In Specification 3, the probit equation estimated is augmented by
household-level variables (column [3]). Specifically, three household
variables are introduced:
* Per capita land cultivated,
* Magnitude of negative agricultural shock experienced by the
household as a result of 2001 droughts, and
* Household size.
Per capita land, the most important asset in rural Malawi, is
included to control for general wealth level of the household. In 2001,
Malawi was affected by one of the most serious and widespread droughts
in recent years. The household-specific shock variable included controls
for the effects of this shock (1). Finally household size controls for
scale effects within the household. It should also be noted that
Specification 3 contains interaction terms between orphanhood status and
both land size and the 2001 shock. The coefficients of these terms allow
us to test whether the effect of orphanhood on school enrollment is
conditional on the level of wealth and/or the magnitude of shock
experienced. Further, in order to test whether living arrangements
modify the effects of orphanhood, Specification 3 also contains a term
that interacts the relationship variable with orphanhood status.
Results for Specification 3 are reported in column (3) in table 1.
As in Specification 2, the interaction term between orphanhood status
and education level turns out to be statistically significant.

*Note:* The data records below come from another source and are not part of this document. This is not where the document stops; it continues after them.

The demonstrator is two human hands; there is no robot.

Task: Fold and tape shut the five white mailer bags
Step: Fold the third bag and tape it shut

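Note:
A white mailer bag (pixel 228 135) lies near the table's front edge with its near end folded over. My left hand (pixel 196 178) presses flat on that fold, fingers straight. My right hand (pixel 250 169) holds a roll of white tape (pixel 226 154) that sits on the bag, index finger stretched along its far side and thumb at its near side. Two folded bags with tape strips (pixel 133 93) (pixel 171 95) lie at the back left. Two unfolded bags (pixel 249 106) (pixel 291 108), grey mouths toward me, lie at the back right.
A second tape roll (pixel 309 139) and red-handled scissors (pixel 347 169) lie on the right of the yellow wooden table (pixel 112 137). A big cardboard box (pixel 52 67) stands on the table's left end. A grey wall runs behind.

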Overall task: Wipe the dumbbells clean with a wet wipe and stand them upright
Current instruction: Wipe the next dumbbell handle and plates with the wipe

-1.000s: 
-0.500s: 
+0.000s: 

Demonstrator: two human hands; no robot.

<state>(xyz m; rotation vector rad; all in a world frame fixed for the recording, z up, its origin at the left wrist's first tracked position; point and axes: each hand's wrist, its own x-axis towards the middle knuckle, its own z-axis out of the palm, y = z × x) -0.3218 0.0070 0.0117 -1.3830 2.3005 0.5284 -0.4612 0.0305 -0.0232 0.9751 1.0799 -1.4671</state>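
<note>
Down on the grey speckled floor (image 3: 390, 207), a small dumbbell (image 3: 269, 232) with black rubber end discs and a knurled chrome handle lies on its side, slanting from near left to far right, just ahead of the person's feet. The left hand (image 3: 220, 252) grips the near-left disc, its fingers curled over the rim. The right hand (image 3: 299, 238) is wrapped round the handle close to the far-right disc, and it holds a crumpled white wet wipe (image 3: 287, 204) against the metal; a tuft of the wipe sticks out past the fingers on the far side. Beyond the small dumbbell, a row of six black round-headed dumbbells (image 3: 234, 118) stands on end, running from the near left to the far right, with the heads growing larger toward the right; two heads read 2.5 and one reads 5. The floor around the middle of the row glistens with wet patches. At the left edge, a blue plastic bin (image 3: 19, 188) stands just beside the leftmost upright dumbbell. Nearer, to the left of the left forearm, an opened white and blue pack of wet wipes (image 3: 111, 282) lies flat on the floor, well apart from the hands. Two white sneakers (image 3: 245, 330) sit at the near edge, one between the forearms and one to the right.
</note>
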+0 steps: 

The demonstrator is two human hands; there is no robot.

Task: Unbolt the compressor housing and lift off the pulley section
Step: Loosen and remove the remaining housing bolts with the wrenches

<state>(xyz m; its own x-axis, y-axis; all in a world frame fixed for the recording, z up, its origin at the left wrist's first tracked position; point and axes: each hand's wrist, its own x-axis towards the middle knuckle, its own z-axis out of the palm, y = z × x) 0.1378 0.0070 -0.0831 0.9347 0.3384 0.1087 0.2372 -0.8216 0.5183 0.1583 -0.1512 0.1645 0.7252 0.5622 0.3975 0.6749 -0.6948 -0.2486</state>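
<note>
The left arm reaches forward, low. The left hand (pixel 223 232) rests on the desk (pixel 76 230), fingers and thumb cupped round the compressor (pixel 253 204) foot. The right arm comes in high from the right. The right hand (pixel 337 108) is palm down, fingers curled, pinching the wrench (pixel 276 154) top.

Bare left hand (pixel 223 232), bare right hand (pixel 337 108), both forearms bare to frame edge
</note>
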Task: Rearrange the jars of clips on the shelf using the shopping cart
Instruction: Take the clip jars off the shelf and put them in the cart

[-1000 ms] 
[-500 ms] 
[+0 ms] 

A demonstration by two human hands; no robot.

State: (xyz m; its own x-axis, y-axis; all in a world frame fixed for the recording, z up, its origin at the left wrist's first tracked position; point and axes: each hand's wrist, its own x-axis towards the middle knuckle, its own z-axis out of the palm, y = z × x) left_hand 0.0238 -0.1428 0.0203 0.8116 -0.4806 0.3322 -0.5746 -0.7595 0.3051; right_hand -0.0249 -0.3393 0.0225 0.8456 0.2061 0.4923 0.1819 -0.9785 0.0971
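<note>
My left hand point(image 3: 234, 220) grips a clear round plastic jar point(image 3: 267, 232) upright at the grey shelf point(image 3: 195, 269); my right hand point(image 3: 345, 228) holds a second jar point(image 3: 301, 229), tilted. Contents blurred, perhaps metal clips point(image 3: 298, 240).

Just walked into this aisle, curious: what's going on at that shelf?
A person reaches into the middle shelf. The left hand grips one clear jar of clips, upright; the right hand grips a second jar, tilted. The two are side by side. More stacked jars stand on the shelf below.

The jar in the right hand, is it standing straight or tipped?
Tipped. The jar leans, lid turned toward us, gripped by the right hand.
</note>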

Not only
is the size of the coefficient bigger, the level of statistical
significance is also higher. However, none of the household-level
variables has a statistically significant relationship with school
enrollment, either on their own or when interacted with orphanhood. The
coefficient of the interaction term between the relationship variable
and orphanhood status is positive and significant at the 10% level,
implying that among orphans, those that are staying with non-parent or
non-grandparent relatives, have a higher likelihood of attending school.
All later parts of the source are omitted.